There is no evidence for or against the use of mifepristone.

=== Combined antidepressant and antipsychotic medications ===
There is some evidence indicating that combination therapy with an antidepressant plus an antipsychotic is more effective in treating psychotic depression than either antidepressant treatment alone or placebo. In the context of psychotic depression, the following are the most well-studied antidepressant/antipsychotic combinations:

First-generation

- Amitriptyline/perphenazine
- Amitriptyline/haloperidol

Second-generation

- Venlafaxine/quetiapine
- Olanzapine/fluoxetine
- Olanzapine/sertraline

=== Antidepressant medications ===
There is insufficient evidence to determine if treatment with an antidepressant alone is effective. Tricyclic antidepressants may be particularly dangerous, because overdosing has the potential to cause fatal cardiac arrhythmias.

=== Antipsychotic medications ===
There is insufficient evidence to determine if treatment with antipsychotic medications alone is effective.

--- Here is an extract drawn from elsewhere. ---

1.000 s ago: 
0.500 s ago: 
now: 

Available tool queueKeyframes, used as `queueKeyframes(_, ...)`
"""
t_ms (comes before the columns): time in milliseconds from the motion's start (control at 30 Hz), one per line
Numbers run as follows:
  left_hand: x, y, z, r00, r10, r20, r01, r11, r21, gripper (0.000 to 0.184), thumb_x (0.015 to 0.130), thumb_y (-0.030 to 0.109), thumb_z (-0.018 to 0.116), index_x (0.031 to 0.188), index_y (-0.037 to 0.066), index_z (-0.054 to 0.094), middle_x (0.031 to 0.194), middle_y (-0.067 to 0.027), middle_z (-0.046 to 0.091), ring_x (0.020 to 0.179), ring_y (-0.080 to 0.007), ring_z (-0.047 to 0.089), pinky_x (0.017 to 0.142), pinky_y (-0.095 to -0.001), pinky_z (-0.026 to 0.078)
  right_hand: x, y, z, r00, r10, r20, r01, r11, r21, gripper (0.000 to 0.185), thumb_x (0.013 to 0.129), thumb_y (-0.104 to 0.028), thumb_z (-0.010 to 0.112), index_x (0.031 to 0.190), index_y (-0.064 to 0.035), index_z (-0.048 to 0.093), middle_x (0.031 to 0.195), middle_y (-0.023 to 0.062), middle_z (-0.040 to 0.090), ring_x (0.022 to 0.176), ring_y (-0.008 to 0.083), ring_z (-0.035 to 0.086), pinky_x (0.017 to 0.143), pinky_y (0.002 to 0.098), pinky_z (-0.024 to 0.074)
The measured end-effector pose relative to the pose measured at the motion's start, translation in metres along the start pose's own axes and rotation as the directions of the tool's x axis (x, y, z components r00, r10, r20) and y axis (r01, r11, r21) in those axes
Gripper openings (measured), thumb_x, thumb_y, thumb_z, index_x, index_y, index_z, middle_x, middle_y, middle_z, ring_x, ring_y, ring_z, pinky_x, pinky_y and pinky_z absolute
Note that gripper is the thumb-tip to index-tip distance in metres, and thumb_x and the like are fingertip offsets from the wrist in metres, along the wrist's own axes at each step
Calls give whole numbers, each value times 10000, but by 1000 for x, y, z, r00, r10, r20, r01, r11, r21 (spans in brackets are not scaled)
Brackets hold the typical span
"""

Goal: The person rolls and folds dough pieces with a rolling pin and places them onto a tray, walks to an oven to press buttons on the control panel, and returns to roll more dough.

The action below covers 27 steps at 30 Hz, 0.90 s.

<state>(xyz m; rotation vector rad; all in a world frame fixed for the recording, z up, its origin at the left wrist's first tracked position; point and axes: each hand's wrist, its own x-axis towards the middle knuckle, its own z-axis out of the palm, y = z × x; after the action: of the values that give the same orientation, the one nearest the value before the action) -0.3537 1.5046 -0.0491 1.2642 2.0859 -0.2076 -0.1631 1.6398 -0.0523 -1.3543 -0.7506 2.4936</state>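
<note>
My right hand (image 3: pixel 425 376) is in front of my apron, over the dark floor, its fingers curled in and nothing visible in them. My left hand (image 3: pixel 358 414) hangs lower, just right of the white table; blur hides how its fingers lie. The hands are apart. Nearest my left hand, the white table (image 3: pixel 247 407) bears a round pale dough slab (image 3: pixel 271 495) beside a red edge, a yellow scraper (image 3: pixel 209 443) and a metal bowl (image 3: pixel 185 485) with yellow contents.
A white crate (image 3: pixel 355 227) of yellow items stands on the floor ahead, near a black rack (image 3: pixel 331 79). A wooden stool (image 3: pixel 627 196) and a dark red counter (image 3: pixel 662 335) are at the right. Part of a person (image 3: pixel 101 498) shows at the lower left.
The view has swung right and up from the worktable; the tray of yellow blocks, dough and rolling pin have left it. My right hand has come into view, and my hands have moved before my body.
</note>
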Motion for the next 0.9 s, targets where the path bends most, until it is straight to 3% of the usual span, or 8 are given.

Olanzapine may be an effective monotherapy in psychotic depression, although there is evidence that it is ineffective for depressive symptoms as a monotherapy; and olanzapine/fluoxetine is more effective. Quetiapine monotherapy may be particularly helpful in psychotic depression since it has both antidepressant and antipsychotic effects and a reasonable tolerability profile compared to other atypical antipsychotics. The current drug-based treatments of psychotic depression are reasonably effective but can cause side effects, such as nausea, headaches, dizziness, and weight gain.

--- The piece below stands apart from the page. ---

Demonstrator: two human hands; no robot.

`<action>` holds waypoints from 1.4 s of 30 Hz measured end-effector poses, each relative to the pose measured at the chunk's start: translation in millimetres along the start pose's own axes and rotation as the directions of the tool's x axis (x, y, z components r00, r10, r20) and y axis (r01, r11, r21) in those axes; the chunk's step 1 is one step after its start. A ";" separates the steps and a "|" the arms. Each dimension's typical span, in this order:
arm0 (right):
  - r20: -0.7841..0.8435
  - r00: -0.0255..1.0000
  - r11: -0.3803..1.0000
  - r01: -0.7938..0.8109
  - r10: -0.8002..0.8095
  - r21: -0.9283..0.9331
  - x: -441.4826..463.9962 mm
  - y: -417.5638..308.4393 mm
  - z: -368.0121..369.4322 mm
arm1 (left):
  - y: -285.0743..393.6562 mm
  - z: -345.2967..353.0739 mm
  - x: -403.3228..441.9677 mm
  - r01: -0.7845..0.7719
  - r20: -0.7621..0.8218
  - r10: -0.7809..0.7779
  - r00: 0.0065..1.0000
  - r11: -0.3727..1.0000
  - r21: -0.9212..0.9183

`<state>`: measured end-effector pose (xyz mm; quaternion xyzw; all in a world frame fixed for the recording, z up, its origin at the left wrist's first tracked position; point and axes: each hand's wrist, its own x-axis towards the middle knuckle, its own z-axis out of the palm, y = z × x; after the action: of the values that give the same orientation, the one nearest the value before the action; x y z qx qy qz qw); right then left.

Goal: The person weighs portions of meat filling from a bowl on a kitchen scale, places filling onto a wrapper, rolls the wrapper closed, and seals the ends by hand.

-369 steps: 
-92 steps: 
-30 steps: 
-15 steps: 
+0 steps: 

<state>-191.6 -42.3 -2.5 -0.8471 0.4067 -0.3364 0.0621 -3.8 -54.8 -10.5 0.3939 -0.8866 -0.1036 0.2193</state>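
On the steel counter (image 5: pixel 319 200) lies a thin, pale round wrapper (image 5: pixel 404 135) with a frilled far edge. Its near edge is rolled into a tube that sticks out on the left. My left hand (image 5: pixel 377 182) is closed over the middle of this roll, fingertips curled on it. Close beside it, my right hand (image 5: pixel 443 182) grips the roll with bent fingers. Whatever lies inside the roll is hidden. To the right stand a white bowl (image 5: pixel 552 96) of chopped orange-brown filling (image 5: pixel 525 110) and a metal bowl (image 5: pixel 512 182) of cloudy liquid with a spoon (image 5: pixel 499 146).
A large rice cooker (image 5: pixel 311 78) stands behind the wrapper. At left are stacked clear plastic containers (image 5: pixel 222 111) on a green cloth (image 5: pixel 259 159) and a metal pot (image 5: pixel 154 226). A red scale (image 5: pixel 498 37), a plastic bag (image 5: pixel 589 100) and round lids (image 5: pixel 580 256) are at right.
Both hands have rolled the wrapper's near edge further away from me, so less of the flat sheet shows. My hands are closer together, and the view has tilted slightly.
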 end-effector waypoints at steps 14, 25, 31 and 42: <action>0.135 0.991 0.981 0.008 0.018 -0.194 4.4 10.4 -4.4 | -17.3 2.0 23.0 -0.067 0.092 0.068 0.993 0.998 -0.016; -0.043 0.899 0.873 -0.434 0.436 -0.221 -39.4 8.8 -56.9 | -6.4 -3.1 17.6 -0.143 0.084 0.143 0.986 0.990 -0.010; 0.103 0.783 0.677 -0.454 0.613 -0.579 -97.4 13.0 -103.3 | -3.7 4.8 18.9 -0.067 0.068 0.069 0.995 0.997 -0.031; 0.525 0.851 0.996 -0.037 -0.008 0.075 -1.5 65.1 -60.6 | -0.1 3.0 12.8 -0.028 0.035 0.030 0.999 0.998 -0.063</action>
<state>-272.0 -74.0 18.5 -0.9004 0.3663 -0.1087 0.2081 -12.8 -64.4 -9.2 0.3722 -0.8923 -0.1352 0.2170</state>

=== Electroconvulsive therapy ===
In modern practice of ECT a therapeutic clonic seizure is induced by electric current via electrodes placed on a person under general anesthesia. Despite much research the exact mechanism of action of ECT is still not known. ECT carries the risk of temporary cognitive deficits (e.g., confusion, memory problems), in addition to the burden of repeated exposures to general anesthesia.

=== Repetitive Transcranial Magnetic Stimulation (rTMS) ===
Repetitive Transcranial magnetic stimulation (rTMS) is a noninvasive neurotherapy, a form of brain stimulation in which a changing magnetic field is used to induce an electric current at a specific area of the brain through electromagnetic induction. The exact mechanism of action of rTMS is still unknown. There is insufficient research to suggest that rTMS is effective in treating psychotic depression, with most evidence finding it is less effective for psychotic depression when compared to non-psychotic depression. Some studies have found the rTMS can induce psychotic symptoms, such as delusions, although these symptoms normally self-resolve after discontinuing treatment.

== Research ==
Efforts are made to find a treatment which targets the proposed specific underlying pathophysiology of psychotic depression. A promising candidate was mifepristone, which by competitively blocking certain neuro-receptors, renders cortisol less able to directly act on the brain and was thought to therefore correct an overactive HPA axis. However, a Phase III clinical trial, which investigated the use of mifepristone in PMD, was terminated early due to lack of efficacy.

Transcranial magnetic stimulation (TMS) is being investigated as an alternative to ECT in the treatment of depression. TMS involves the administration of a focused electromagnetic field to the cortex to stimulate specific nerve pathways.

Research has shown that psychotic depression differs from non-psychotic depression in a number of ways: potential precipitating factors, underlying biology, symptomatology beyond psychotic symptoms, long-term prognosis, and responsiveness to psychopharmacological treatment and ECT.

== Prognosis ==
The long-term outcome for psychotic depression is generally poorer than for non-psychotic depression.

== Epidemiology ==
The rate of psychotic depression in the general population is estimated to be 0.35-1%. There is a higher risk of psychotic depression in those with a family history of depression, psychosis, or bipolar disorder.